Prospects With Great 90th Percentile EV and Zone Contact
Chris Clegg looks at the prospects who had the best combo of high end exit velocity and zone-contact last season.
Very little public data is out there regarding prospects it can be hard to look at skills beyond the stat line. That is not always a helpful exercise as some fail to incorporate park factors, team age-to-level, and other factors that are largely important to understand if you are looking at prospect stats.
Did a hitter play in the Pacific Coast League, where the average runs per game was 5.92 last year? What about if they play with Oakland’s Triple-A affiliate Las Vegas which has a home run factor of 153 on a 100 scale, according to the great work of Matt Eddy of Baseball America ($).
It is not just the PCL that boosts power. In my local league, the South Atlantic League, both Asheville, and Greensboro play very favorably for hitters. Knowing that you should take a step back when looking at hitters from Houston and Pittsburgh who were in High-A last season.

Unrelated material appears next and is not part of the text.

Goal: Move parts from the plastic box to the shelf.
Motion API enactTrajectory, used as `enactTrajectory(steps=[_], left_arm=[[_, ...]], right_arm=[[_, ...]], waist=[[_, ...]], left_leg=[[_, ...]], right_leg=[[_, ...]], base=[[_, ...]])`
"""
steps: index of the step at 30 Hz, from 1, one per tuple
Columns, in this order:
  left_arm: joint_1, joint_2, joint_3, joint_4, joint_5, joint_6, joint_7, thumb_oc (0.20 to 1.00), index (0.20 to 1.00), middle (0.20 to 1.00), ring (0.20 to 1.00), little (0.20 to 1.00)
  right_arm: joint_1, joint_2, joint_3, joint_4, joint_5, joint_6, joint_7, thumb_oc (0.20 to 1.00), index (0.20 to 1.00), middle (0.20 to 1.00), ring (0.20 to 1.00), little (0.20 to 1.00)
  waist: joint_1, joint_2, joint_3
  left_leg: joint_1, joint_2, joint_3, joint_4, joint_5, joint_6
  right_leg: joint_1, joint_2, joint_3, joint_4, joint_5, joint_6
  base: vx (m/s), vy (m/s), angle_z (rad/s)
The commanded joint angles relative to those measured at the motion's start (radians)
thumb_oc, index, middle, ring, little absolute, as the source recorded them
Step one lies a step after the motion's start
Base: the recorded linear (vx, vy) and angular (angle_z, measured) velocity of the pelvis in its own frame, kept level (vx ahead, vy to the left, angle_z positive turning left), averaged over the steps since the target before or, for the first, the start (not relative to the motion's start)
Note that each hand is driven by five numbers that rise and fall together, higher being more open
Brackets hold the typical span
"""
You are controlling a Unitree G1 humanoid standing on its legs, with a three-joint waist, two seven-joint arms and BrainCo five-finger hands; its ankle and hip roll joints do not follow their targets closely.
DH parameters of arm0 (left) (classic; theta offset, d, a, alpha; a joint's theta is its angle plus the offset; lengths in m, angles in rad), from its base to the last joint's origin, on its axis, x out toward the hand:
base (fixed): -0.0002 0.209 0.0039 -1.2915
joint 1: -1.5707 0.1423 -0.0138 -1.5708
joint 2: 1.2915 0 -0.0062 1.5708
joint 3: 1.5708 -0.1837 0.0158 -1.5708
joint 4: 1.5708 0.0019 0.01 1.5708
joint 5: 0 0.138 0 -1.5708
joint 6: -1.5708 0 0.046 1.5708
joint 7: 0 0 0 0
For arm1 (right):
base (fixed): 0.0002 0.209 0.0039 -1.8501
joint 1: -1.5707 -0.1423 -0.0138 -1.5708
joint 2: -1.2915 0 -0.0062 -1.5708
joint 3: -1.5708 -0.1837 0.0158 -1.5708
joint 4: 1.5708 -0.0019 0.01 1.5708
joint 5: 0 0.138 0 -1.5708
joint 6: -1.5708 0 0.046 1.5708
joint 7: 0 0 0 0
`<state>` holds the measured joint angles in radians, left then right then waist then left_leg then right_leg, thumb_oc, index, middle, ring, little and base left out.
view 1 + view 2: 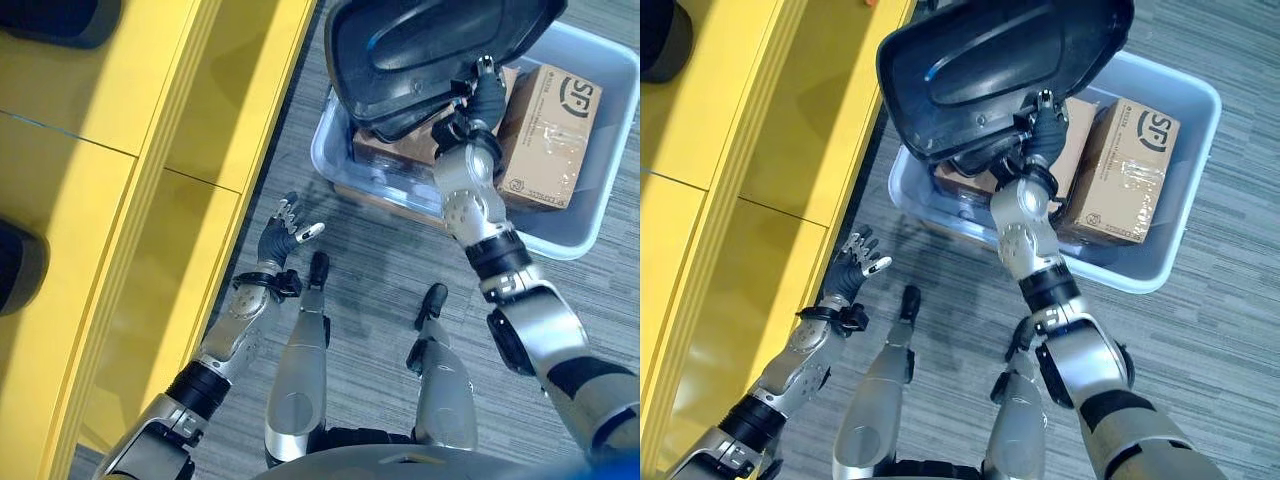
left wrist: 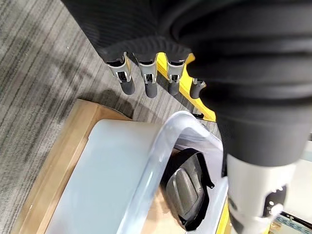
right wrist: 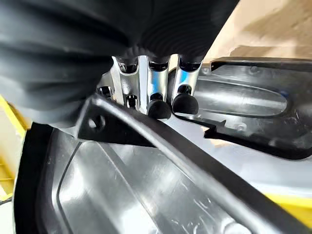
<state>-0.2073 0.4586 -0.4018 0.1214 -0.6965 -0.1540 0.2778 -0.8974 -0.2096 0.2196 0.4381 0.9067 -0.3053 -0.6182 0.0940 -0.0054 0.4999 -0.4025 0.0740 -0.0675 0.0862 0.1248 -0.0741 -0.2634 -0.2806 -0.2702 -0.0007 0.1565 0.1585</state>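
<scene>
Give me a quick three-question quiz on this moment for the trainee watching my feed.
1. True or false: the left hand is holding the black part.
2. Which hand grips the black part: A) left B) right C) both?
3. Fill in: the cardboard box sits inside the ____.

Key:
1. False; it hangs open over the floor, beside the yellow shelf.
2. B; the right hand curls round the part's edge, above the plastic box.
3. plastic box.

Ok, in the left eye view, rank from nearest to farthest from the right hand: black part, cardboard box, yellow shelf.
From the right hand:
1. Black part, gripped by it, raised above the plastic box.
2. Cardboard box, just beside it, inside that box.
3. Yellow shelf, far across on the robot's left.
</scene>
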Motion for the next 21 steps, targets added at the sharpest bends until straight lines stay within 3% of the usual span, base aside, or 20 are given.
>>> enactTrajectory(steps=[1, 7, 14, 16, 17, 21], left_arm=[[0.068, 0.041, 0.027, -0.06, 0.01, -0.018, -0.035, 1.0, 1.0, 1.0, 1.0, 1.0], [0.134, 0.045, 0.069, -0.054, 0.03, 0.003, -0.077, 1.0, 1.0, 1.0, 1.0, 1.0], [0.254, 0.044, 0.14, -0.045, 0.046, 0.027, -0.138, 1.0, 1.0, 1.0, 1.0, 1.0], [0.255, 0.044, 0.14, -0.045, 0.046, 0.027, -0.138, 1.0, 1.0, 1.0, 1.0, 1.0], [0.3, 0.031, 0.164, -0.039, 0.049, 0.035, -0.154, 1.0, 1.0, 1.0, 1.0, 1.0], [0.348, 0.018, 0.195, -0.04, 0.052, 0.043, -0.17, 1.0, 1.0, 1.0, 1.0, 1.0]], right_arm=[[-0.002, -0.028, -0.002, -0.081, -0.034, -0.056, 0.066, 0.2, 0.2, 0.2, 0.2, 0.2], [0.163, -0.043, 0.023, -0.196, -0.045, -0.02, 0.154, 0.2, 0.2, 0.2, 0.2, 0.2], [0.331, -0.032, 0.041, -0.259, -0.041, 0.026, 0.259, 0.2, 0.2, 0.2, 0.2, 0.2], [0.331, -0.032, 0.041, -0.26, -0.041, 0.026, 0.259, 0.2, 0.2, 0.2, 0.2, 0.2], [0.362, -0.017, 0.056, -0.247, -0.041, 0.04, 0.285, 0.2, 0.2, 0.2, 0.2, 0.2], [0.364, -0.015, 0.074, -0.229, -0.042, 0.055, 0.311, 0.2, 0.2, 0.2, 0.2, 0.2]], waist=[[0.006, -0.038, -0.086], [-0.019, -0.048, -0.138], [-0.04, -0.043, -0.219], [-0.04, -0.043, -0.219], [-0.04, -0.035, -0.248], [-0.036, -0.03, -0.275]], left_leg=[[0.07, 0.028, 0.051, -0.022, -0.051, 0.035], [0.156, 0.059, 0.059, -0.061, -0.037, 0.023], [0.288, 0.124, 0.076, -0.12, -0.01, 0.001], [0.29, 0.125, 0.077, -0.122, -0.009, 0.001], [0.333, 0.165, 0.088, -0.142, 0.011, -0.01], [0.376, 0.23, 0.097, -0.161, 0.048, -0.025]], right_leg=[[0.065, -0.024, 0.078, 0.055, -0.028, 0.002], [0.119, -0.003, 0.08, 0.069, -0.062, -0.004], [0.176, 0.061, 0.092, 0.16, -0.161, -0.03], [0.176, 0.062, 0.093, 0.161, -0.162, -0.03], [0.179, 0.094, 0.097, 0.217, -0.208, -0.044], [0.174, 0.15, 0.093, 0.306, -0.277, -0.075]], base=[[0.02, -0.057, -0.17], [0.03, -0.084, -0.04], [0.03, -0.107, -0.08], [0.0, -0.114, -0.17], [-0.01, -0.214, -0.27], [-0.04, -0.212, -0.18]])
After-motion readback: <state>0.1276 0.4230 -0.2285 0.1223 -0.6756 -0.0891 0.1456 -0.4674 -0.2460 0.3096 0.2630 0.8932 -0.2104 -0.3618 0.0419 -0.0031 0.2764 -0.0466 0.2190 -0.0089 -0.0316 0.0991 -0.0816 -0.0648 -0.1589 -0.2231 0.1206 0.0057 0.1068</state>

Let’s take Endy Rodriguez, who I love, by the way. He hit 16 home runs last season while with High-A Greensboro. 12 of those 16 home runs came either playing in Greensboro or Asheville. That is not a knock on Rodriguez, who added eight more home runs in Double-A in 138 plate appearances and one in 23 Triple-A plate appearances. But context is always important.

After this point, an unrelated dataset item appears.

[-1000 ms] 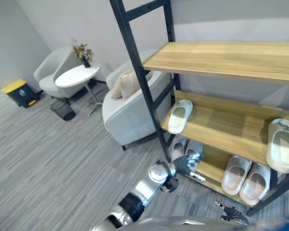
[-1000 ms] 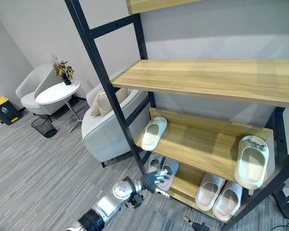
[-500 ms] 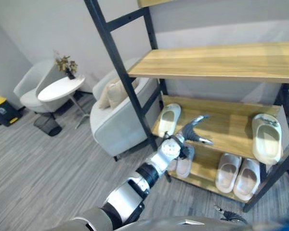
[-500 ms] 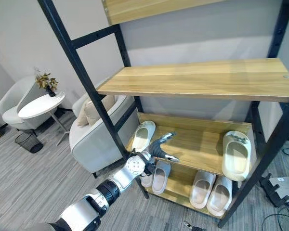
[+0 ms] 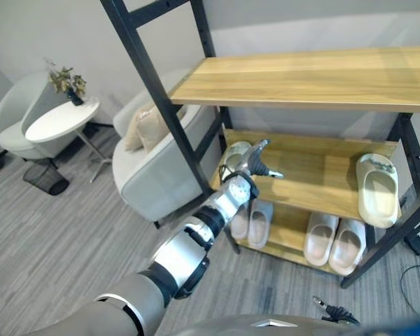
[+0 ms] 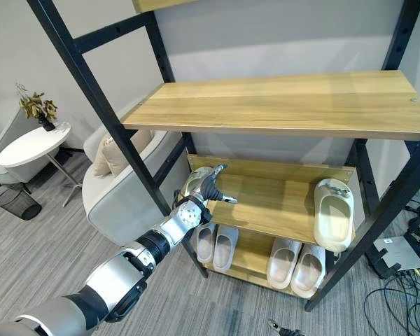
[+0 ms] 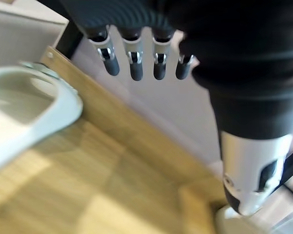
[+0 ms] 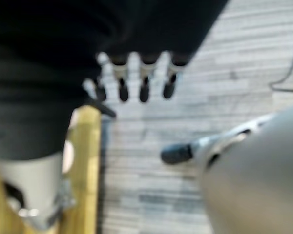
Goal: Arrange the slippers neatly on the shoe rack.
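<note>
From the left eye view, the shoe rack [image 5: 308, 77] has wooden shelves on a black frame, and the left hand [image 5: 255, 162] is reaching in over the left end of the middle shelf with its fingers spread out loose, holding nothing. It sits just beside a pale slipper [image 5: 232, 155] lying at the left end of that shelf, though I can't tell if it's actually touching it. A second pale slipper [image 5: 376, 190] sits at the far right end of the same shelf, well apart from the first. Down on the bottom shelf there's a pair of grey slippers [image 5: 254, 220] on the left and a pair of pinkish slippers [image 5: 333, 241] on the right, each pair side by side. Off to the left of the rack is a light armchair [image 5: 150, 164] with a cushion, and farther left a small round white table [image 5: 59, 119] with a plant on it. Right eye view is the same layout, hand hovering at the left end of the middle shelf. Left wrist view has the fingers [image 7: 132, 61] straight and relaxed over the wood, with the slipper's rim close by. Right wrist view shows the right hand [image 8: 136, 78] hanging over grey striped carpet [image 8: 224, 73], fingers straight and slack, nothing in it.
</note>
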Controlling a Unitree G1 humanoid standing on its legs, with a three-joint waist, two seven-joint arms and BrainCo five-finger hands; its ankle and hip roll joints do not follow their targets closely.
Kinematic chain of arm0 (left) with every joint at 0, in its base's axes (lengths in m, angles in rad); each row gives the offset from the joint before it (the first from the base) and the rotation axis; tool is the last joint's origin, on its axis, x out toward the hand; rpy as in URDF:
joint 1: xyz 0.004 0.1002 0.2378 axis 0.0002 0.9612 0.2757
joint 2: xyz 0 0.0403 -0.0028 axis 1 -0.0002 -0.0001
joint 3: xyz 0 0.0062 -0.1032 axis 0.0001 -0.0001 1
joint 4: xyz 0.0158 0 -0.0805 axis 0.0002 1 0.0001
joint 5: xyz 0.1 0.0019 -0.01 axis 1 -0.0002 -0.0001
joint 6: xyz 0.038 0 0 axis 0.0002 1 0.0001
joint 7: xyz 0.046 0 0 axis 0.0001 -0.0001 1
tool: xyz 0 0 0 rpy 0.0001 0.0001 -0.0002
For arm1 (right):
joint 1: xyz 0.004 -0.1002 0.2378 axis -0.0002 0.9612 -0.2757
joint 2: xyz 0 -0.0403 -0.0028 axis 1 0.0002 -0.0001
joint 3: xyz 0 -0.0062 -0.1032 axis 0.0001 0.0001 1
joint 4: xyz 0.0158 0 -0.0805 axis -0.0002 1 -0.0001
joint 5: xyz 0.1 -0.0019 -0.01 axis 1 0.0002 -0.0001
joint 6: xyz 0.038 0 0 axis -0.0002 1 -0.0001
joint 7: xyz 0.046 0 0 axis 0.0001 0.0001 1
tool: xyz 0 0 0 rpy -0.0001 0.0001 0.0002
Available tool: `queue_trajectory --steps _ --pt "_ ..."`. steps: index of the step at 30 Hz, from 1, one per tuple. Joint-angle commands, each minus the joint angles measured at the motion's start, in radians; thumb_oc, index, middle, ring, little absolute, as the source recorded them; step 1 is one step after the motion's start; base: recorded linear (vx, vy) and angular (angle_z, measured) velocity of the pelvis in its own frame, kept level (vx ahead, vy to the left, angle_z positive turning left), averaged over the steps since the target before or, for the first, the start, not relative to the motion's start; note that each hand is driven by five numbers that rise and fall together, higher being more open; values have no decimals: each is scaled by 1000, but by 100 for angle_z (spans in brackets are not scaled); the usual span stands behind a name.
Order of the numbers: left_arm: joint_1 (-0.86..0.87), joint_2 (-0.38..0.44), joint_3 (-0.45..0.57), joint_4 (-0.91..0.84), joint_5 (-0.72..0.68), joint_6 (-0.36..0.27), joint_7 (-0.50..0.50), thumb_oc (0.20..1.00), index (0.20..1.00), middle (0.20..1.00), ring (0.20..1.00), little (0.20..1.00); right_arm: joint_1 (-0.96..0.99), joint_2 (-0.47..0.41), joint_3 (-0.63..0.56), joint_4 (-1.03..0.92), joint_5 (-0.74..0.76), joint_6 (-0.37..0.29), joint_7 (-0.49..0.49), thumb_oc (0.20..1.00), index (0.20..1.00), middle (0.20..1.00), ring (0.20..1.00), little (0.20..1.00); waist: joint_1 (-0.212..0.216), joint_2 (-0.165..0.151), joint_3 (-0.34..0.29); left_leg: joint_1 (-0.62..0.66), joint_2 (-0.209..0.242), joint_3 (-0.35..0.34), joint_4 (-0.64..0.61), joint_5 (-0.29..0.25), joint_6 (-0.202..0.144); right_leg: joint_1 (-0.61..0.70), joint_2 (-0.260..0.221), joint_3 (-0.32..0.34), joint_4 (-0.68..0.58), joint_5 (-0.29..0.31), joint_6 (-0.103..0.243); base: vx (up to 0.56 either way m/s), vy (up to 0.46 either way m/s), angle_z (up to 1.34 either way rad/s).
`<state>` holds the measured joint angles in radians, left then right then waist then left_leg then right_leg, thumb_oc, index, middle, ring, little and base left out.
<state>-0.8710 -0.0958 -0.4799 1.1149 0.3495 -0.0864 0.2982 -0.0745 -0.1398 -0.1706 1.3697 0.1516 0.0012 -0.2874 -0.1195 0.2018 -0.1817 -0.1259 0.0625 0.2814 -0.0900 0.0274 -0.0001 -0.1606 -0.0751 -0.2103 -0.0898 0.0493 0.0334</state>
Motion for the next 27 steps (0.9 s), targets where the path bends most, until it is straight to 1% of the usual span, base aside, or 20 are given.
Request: queue_trajectory --steps 1,3,4,9,13,14,16,20,21,22,25,27 --pt "-214 18 8 185 74 38 105 1000 1000 1000 1000 1000 -55 60 -69 107 -10 26 -10 1000 1000 1000 1000 1000 -8 -40 66 -6 -53 -27 3 3 46 75 -40 74 2 -71 45 -32 11 -11" --pt "-231 23 1 191 80 49 116 1000 1000 1000 1000 1000 -63 60 -67 100 -10 29 -11 1000 1000 1000 1000 1000 -6 -38 77 -13 -54 -25 3 4 47 66 -41 80 2 -68 45 -32 14 -8" --pt "-264 42 -5 197 81 72 124 1000 1000 1000 1000 1000 -74 64 -63 88 -11 30 -11 1000 1000 1000 1000 1000 -2 -36 98 -27 -55 -22 3 6 49 48 -45 90 2 -63 47 -36 13 -6" --pt "-342 112 13 198 70 145 145 1000 1000 1000 1000 1000 -90 70 -67 69 -6 34 -9 1000 1000 1000 1000 1000 13 -42 136 -48 -51 -20 3 10 50 24 -45 100 2 -58 48 -9 1 -11" --pt "-389 180 22 202 66 177 168 1000 1000 1000 1000 1000 -88 79 -69 59 -5 40 0 1000 1000 1000 1000 1000 17 -57 153 -58 -50 -27 3 10 49 17 -43 96 2 -61 50 25 -16 -5" --pt "-389 181 22 202 66 178 168 1000 1000 1000 1000 1000 -89 79 -68 59 -6 40 0 1000 1000 1000 1000 1000 16 -57 154 -58 -50 -27 3 10 49 17 -43 96 2 -61 50 0 0 0" --pt "-413 208 20 198 67 194 170 1000 1000 1000 1000 1000 -87 82 -70 55 -6 43 3 1000 1000 1000 1000 1000 20 -61 159 -65 -52 -32 3 12 50 13 -43 91 2 -62 52 0 0 0" --pt "-460 255 -52 210 113 220 161 1000 1000 1000 1000 1000 -89 84 -76 45 -8 45 18 1000 1000 1000 1000 1000 22 -71 170 -81 -53 -38 3 11 50 3 -43 83 2 -64 58 4 1 5" --pt "-460 256 -53 209 113 221 161 1000 1000 1000 1000 1000 -90 85 -76 45 -8 45 18 1000 1000 1000 1000 1000 22 -71 170 -82 -54 -39 3 12 50 2 -43 83 2 -64 58 -6 10 5" --pt "-474 269 -86 204 142 237 148 1000 1000 1000 1000 1000 -97 84 -83 34 -8 40 22 1000 1000 1000 1000 1000 23 -73 178 -88 -57 -40 3 11 52 0 -43 82 2 -66 60 0 0 0" --pt "-473 272 -101 196 159 244 149 1000 1000 1000 1000 1000 -107 89 -85 27 -8 36 22 1000 1000 1000 1000 1000 23 -76 186 -89 -60 -42 3 9 54 -2 -44 81 4 -67 61 -1 11 0" --pt "-497 278 -117 210 165 257 152 1000 1000 1000 1000 1000 -137 89 -85 13 -11 34 17 1000 1000 1000 1000 1000 22 -77 207 -100 -62 -40 3 11 55 -17 -47 83 10 -65 63 -29 46 0"
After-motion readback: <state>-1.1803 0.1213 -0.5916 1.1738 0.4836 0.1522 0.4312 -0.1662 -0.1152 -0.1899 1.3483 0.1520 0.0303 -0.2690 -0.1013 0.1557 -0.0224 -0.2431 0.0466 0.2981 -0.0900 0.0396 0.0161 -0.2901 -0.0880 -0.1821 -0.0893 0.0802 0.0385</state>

All of this to say, data can be helpful. It is not a one-stop shop by any means, but the best hitters usually hit the ball hard and make consistent contact. I have always said there can be a healthy blend of traditional scouting and analytics. I try to do all my player evaluations this way. I attended over 30 Minor League games last season, plus spend a ton of time on film study.

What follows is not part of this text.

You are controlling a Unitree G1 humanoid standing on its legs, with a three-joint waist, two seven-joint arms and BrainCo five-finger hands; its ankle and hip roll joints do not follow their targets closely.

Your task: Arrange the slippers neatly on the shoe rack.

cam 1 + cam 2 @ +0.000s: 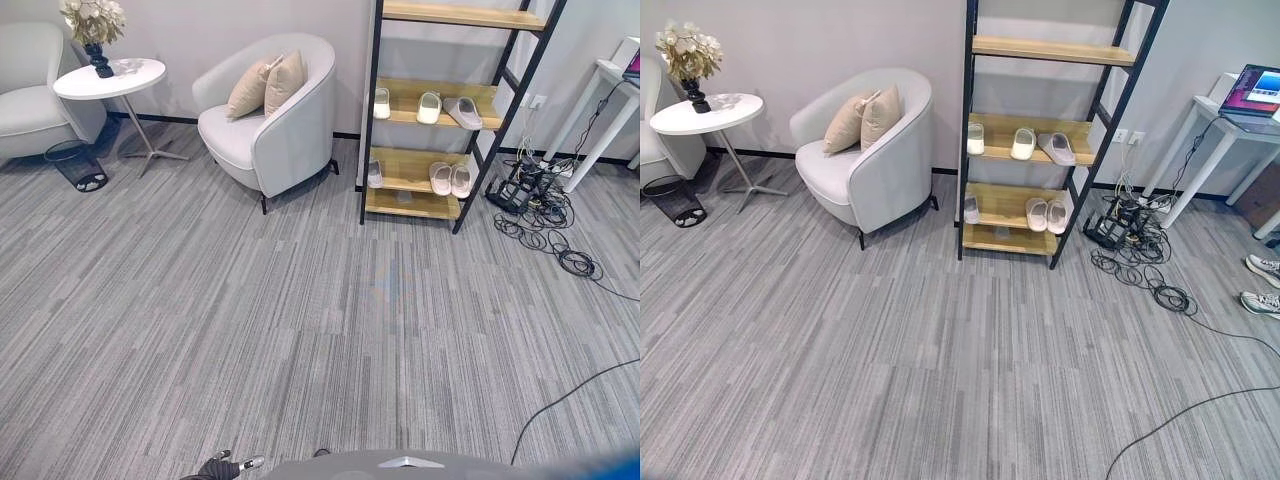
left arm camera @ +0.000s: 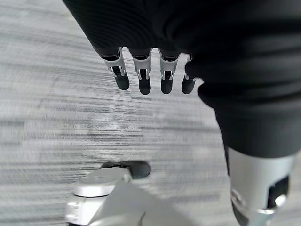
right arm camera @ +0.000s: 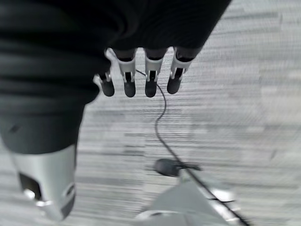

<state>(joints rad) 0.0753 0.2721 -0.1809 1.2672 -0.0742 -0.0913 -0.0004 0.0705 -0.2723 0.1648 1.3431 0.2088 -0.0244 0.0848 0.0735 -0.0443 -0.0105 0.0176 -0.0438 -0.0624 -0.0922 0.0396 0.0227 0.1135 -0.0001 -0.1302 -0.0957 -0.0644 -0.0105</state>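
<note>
The shoe rack [image 1: 420, 205], with a black frame and wooden shelves, stands against the far wall. Its middle shelf carries three pale slippers [image 1: 429, 107]; the rightmost one [image 1: 464, 113] lies askew. On the lower shelf a pale pair [image 1: 450, 179] lies side by side, and a single slipper [image 1: 375, 173] rests at the left end. My left hand [image 2: 143, 80] hangs over bare carpet with relaxed fingers and nothing in it; it also shows at the bottom edge of the left eye view [image 1: 225, 467]. My right hand [image 3: 150, 80] hangs open over the carpet too, holding nothing.
A white armchair [image 1: 270, 125] with two cushions stands left of the rack. Further left are a round side table [image 1: 110, 78] with a vase and a dark bin [image 1: 77, 165]. Tangled cables [image 1: 540, 205] lie right of the rack by a white desk [image 1: 1230, 115]. A person's shoes [image 1: 1262, 285] show at far right.
</note>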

If you want to know more about why 90th percentile and even 80th percentile exit velocity is useful, check out the article I wrote last offseason.
You came for data and not for my ranting. Let’s talk about some players!
*For reference, last season's MLB average 90th percentile exit velocity was: 103.7 MPH.
Prospects with High-End 90th Percentile Exit Velocity and Zone Contact
Oneil Cruz, SS, PIT
This one should not come as much of a surprise to anyone. Cruz debuted last season and showed tremendous power and the ability to make contact in the zone. His overall contact was a bit more concerning in the majors. But last year, we saw Cruz post the hardest-hit ball in the Statcast era at 122.4 mph. His 90th percentile exit velocity in the Minors was 112.4 mph, and he posted a zone-contact rate of 82.2 percent. Both of those numbers were very much in line with what Oneil Cruz did in the Majors. You know about Cruz; let’s talk about someone that might surprise you.
Yunior Garcia, OF/1B, LAD
You may not be familiar with this name, but Yunior Garcia hits the ball hard and does it often. Garcia spent half of the season as a 20-year-old in Low-A. He posted a .305/.383/.512 slash with 13 home runs in 377 plate appearances. A few tweaks in his swing could help the Dodgers prospect unlock more game power. He posted a 107.3 mph 90th percentile exit velocity and an 83.1 percent zone contact rate. Garcia is aggressive at the plate but still makes plenty of contact. As he moves up levels in 2023, we will better understand the player he could become.